## Work order
Copy the records exactly, every one of them.

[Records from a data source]

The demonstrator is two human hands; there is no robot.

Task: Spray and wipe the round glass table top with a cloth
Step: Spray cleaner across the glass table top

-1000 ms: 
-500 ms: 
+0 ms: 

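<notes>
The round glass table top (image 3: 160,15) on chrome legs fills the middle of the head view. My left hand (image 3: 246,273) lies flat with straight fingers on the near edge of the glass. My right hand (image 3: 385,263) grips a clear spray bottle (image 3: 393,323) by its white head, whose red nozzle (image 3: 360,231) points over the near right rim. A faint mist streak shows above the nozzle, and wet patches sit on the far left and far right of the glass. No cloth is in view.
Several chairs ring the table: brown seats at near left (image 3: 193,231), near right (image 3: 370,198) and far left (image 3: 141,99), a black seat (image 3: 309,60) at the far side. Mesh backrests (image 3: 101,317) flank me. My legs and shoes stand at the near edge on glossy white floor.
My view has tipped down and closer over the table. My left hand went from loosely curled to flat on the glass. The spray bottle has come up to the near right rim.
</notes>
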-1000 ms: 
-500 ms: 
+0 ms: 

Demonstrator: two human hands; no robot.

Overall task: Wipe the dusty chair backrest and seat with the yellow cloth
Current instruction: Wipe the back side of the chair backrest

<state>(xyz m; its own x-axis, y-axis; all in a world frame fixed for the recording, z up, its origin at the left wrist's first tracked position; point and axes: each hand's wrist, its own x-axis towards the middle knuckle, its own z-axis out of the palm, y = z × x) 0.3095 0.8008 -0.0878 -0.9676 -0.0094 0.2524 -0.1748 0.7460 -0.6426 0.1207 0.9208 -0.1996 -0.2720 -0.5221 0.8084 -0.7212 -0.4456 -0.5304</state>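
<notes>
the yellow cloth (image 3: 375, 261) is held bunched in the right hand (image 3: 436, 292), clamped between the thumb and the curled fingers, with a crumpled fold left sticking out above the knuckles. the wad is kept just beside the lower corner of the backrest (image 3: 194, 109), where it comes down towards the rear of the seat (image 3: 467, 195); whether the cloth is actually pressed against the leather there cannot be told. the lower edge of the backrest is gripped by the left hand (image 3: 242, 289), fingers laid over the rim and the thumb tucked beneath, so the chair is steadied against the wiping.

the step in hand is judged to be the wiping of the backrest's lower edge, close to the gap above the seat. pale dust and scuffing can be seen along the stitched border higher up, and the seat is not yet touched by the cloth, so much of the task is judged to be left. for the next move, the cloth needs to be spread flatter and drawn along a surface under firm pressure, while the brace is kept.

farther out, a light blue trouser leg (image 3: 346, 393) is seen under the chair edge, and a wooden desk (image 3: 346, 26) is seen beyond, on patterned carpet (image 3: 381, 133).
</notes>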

## Task solution
The demonstrator is two human hands; there is no robot.

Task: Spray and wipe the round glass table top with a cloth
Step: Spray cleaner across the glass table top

-1000 ms: 
-500 ms: 
+0 ms: 

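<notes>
The round glass table top (image 3: 160,15) on chrome legs fills the middle of the head view. My left hand (image 3: 246,273) lies flat with straight fingers on the near edge of the glass. My right hand (image 3: 385,263) grips a clear spray bottle (image 3: 393,323) by its white head, whose red nozzle (image 3: 360,231) points over the near right rim. A faint mist streak shows above the nozzle, and wet patches sit on the far left and far right of the glass. No cloth is in view.
Several chairs ring the table: brown seats at near left (image 3: 193,231), near right (image 3: 370,198) and far left (image 3: 141,99), a black seat (image 3: 309,60) at the far side. Mesh backrests (image 3: 101,317) flank me. My legs and shoes stand at the near edge on glossy white floor.
My view has tipped down and closer over the table. My left hand went from loosely curled to flat on the glass. The spray bottle has come up to the near right rim.
</notes>
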-1000 ms: 
-500 ms: 
+0 ms: 

Demonstrator: two human hands; no robot.

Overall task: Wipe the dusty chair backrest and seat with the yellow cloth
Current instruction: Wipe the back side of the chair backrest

<state>(xyz m; its own x-axis, y-axis; all in a world frame fixed for the recording, z up, its origin at the left wrist's first tracked position; point and axes: each hand's wrist, its own x-axis towards the middle knuckle, its own z-axis out of the palm, y = z × x) 0.3095 0.8008 -0.0878 -0.9676 -0.0094 0.2524 -0.1748 0.7460 -0.6426 0.1207 0.9208 -0.1996 -0.2720 -0.5221 0.8084 -0.7212 -0.4456 -0.5304</state>
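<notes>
the yellow cloth (image 3: 375, 261) is held bunched in the right hand (image 3: 436, 292), clamped between the thumb and the curled fingers, with a crumpled fold left sticking out above the knuckles. the wad is kept just beside the lower corner of the backrest (image 3: 194, 109), where it comes down towards the rear of the seat (image 3: 467, 195); whether the cloth is actually pressed against the leather there cannot be told. the lower edge of the backrest is gripped by the left hand (image 3: 242, 289), fingers laid over the rim and the thumb tucked beneath, so the chair is steadied against the wiping.

the step in hand is judged to be the wiping of the backrest's lower edge, close to the gap above the seat. pale dust and scuffing can be seen along the stitched border higher up, and the seat is not yet touched by the cloth, so much of the task is judged to be left. for the next move, the cloth needs to be spread flatter and drawn along a surface under firm pressure, while the brace is kept.

farther out, a light blue trouser leg (image 3: 346, 393) is seen under the chair edge, and a wooden desk (image 3: 346, 26) is seen beyond, on patterned carpet (image 3: 381, 133).
</notes>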

There is no more output to give.